Dear Readers: Every year I step away from my daily column to work on other creative projects. I’ve gathered some topical “Best Of” columns from 10 years ago. (Some content has been lightly edited.) I’ll be back in two weeks with fresh columns.
Dear Amy: My sister and her husband have been married for almost 20 years. They have a volatile relationship, and say and do hurtful things to each other.
During a recent argument, my brother-in-law yelled obscenities at my sister and spit in her face twice because she was trying to ignore his ranting. He has also pulled her hair and pushed her.
She tries to stay calm and ignore him, which makes him angrier. She tries to keep the peace because of her two older teenagers who live at home.

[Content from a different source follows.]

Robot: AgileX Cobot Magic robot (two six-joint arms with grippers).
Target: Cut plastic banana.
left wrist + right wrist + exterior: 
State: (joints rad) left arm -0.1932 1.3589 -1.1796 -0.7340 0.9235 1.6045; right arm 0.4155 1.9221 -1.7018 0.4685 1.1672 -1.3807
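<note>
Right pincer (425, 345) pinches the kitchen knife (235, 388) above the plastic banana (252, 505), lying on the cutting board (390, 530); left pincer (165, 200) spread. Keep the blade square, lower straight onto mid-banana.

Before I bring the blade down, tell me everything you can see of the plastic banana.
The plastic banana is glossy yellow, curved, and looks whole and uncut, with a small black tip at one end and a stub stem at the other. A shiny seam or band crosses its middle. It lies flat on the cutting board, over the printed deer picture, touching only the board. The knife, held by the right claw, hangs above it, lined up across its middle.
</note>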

Should our family talk to my brother-in-law? He can be a fun, nice guy.
We talked to my sister about getting professional help, but this has been going on for years.
She is funny, extremely well-liked and very attractive. I believe he is jealous of her. How can we help?
— Worried Sibling
Dear Worried: Your family should advocate for your sister and the children by urging her to get help immediately and to leave this marriage safely. This situation is violent. Call the hotline at 800-799-SAFE, or visit thehotline.org.
September 2010
Dear Amy: You regularly condone and even encourage sex without the benefit of marriage.
I wonder if you have ever considered how many of society’s problems can be traced back to this. Please consider for a moment what the world would be like if sex occurred only inside of marriage.
The number of unwanted pregnancies would be decimated. Abortion would be eliminated. Few, if any, children would grow up in a single-parent home. Imagine what would happen to the welfare system! What if almost everyone grew up in stable, two-parent homes? It boggles the mind, doesn’t it?
— K
Dear K: Getting married does not prevent children from growing up in single-parent homes. People have been marrying and dissolving their marriages for a long time.
Many two-parent homes are unstable, and some stable families are led by two parents who, until recently, couldn’t legally marry.
Consenting adults can and will have sex regardless of what you (or I) say. It’s not my business, and as long as it doesn’t injure or harm anyone, involve the kids or break up another relationship or family, it shouldn’t be your business, either.
March 2010
Dear Amy: I am a 32-year-old single woman with many married friends. Recently, I went to a concert with some couples, and also a married man who didn’t bring his wife.
In the back seat of a car on the way home, he tried to kiss me. I pulled away. The next day when he sent me an email saying he had a good time, I didn’t respond.
I saw him with his family at a recent dinner party. He said he wanted to have coffee sometime, and that he’d like to get to know me better. I was polite and hoped nothing would come of it, but he recently emailed me and asked to get a drink.
He is a nice person. I don’t want to assume he wants to have an affair. How do I respond?
— Troubled Single
Dear Troubled: You say he’s a “nice person,” but nice (and married) men don’t try to force kisses on disinterested women in the back seats of cars, and nice men don’t do end runs around their wives and kids at a dinner party.
In those old movies I love, this guy would be called “a prize heel.”